Movie 3d: Winner or Flash in the pan?

The colors are horribly diminished when wearing those stupid glasses. I’d rather see rich , luscious colors than a snowball or something stupid pop out on the screen.

I’ve got two movies in 3D for my home theater,* Alice in Wonderland* and Tron Legacy, and I saw *Avatar *in 3D in the theater and have the BluRay at home. In all three cases, I do think the 3D version has a little added something that makes it a richer experience. But I’m also content to watch them in 2D if I don’t feel like wearing the glasses. 3D is cool, but not essential, when it’s a movie I enjoy.

Christopher Nolan doesn’t think the image quality of 3D movies is as good as regular movies. That’s why The Dark Knight Rises will not be in 3D. I have to agree with him. All of the 3D movies I’ve seen have looked fuzzy or blurry, like my contacts are acting up, but I never can get them cleared up all the way.

I hope 3D movies are a passing trend (like the last time the fad hit in the 1980s) but am a bit pessimistic about the chances of this happening. It just feels to me like too many film-makers are relying on 3D to turn their movies into some kind of theme park ride instead of just focusing on making good movies in 3D or not.

Hugo is worth seeing in 3D

The same was true of Sensurround and previous iterations of the ThreeDee fad.

When Thor wasn’t too dark for me to see what was going on, I kept trying to clean the smudge off my 3D glasses. Maybe it wasn’t a smudge?

  1. Adding sound and color did not require the viewer to wear special glasses.

  2. Adding sound and color did not induce nausea in a significant portion of the audience.

  3. Adding sound and color did not degrade image clarity or brightness.

One point he makes is that the prevelance of ThreeDee causes movies in general (not just ThreeDee showings) to be projected at half normal brightness, because it’s easier for multiplexes to leave the ThreeDee polarizers in place than to have the projector minion take the time to swap it out (and possibly break something in the process).

This column posits that Hugo may be the technology’s last stand – either turning the decline around, or rendering it one with Nineveh and Tyre and Sensurround and Smell-O-Vision:

Early iterations of color would have degraded both clarity and brightness, until they learned to compensate.

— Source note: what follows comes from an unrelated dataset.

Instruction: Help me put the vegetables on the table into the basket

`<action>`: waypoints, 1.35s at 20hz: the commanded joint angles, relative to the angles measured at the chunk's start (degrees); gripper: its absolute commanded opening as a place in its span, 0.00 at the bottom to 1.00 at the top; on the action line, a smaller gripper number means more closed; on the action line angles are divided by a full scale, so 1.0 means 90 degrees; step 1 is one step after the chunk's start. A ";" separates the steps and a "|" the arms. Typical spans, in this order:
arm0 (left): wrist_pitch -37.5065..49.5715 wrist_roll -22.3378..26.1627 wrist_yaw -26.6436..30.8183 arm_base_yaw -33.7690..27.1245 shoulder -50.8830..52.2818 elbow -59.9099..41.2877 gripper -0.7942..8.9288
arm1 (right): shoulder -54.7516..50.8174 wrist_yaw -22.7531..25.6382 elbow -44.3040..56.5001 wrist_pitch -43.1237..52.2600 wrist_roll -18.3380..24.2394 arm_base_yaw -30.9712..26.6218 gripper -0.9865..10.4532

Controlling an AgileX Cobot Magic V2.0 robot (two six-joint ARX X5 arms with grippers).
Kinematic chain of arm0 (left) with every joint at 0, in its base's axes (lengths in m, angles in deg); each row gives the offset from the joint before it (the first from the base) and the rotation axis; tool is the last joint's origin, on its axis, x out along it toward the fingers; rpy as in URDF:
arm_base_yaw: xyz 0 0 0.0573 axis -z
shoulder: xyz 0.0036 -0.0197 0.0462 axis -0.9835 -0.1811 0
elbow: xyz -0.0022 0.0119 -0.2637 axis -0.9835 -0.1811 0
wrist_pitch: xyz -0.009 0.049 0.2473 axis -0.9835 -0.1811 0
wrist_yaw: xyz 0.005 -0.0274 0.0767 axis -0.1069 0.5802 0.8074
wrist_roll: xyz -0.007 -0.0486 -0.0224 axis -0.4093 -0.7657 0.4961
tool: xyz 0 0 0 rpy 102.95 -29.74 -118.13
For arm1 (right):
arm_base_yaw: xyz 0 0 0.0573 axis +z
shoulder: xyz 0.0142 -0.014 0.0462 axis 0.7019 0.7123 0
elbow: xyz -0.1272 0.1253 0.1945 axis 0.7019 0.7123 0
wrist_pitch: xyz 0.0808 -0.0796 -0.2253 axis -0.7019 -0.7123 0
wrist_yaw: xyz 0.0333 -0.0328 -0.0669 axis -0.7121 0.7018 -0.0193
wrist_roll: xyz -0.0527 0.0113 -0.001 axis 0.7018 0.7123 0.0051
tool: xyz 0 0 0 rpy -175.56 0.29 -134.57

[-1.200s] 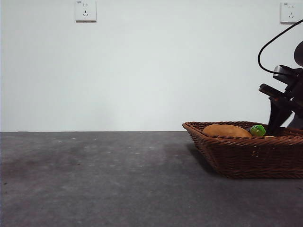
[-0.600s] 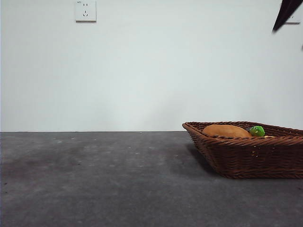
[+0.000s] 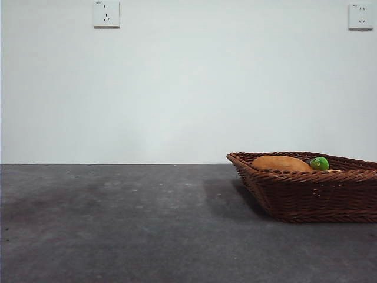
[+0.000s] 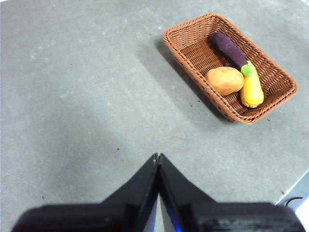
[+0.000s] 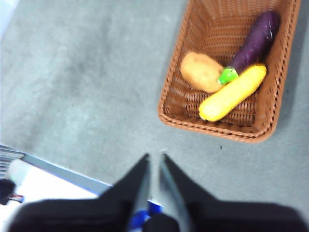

There isn’t any “decline” to turn around. The linked article reads a bit like Python’s Black Knight in terms of denial. Martin Scorsese, Peter Jackson, and James Cameron are making 3D films. I don’t recall Billy Wilder, John Ford, and Elia Kazan making films with “Percepto” to see if there might be something in it.

When top-tier filmmakers go 3D, you see the difference. It’s not a crap effect applied in post, and it’s not a tool that’s wielded half-assed and clumsily - these guys are serious. The impression you have after seeing The Hobbit will not be compare with the feeling you have after sitting through Captain America “in 3D.”

Evidently there is, as indicated by the cited examples:

Actually, the experience will be precisely identical:

  1. Captain America is coming out “in 3D.” 3D gives me a throbbing headache. I pay money for products that cure headaches, not products that cause them. Pass.

  2. The Hobbit is coming out “in 3D.” 3D gives me a throbbing headache. I pay money for products that cure headaches, not products that cause them. Pass.

Missed the edit window, but did want to offer my condolences in case your optimism led you to make some bad investments. :smack:

That article’s from half a year ago.

Hokay, here’s one from three hours ago:

As for the longer-term trend, the shares are trading at a bit under $10, down from a 12-month peak of about $35.

Coming back to normal after a spike is hardly evidence that the technology is failing.

What that proves is that we’re very far away from every movie being in 3D (which moviemakers keep threatening us with). I’ve never seen a 3D movie (unless you count an IMAX nature film with the cardboard glasses when I was 10), but I don’t think there’s enough evidence to show a trend either way at this point. Big event films do well in 3D and smaller (usually gimmicky) 3D pictures do terribly.

He’s missing the point. The reason The Dark Knight Rises shouldn’t be in 3D isn’t because of concerns about image quality, it’s because Batman movies aren’t the sort of movie that benefits from 3D.

Come to think of it, the only 3D film I’ve enjoyed was during the Terminator 2 3-D: Battle Across Time attraction at Universal Studios, probably because they didn’t overdo it. There are a few awesome moments of a Robert Patrick T-1000 literally poking his head out into the audience, but no real effort to render the motorcycle chase in 3D - it was limited to the CGI effects only.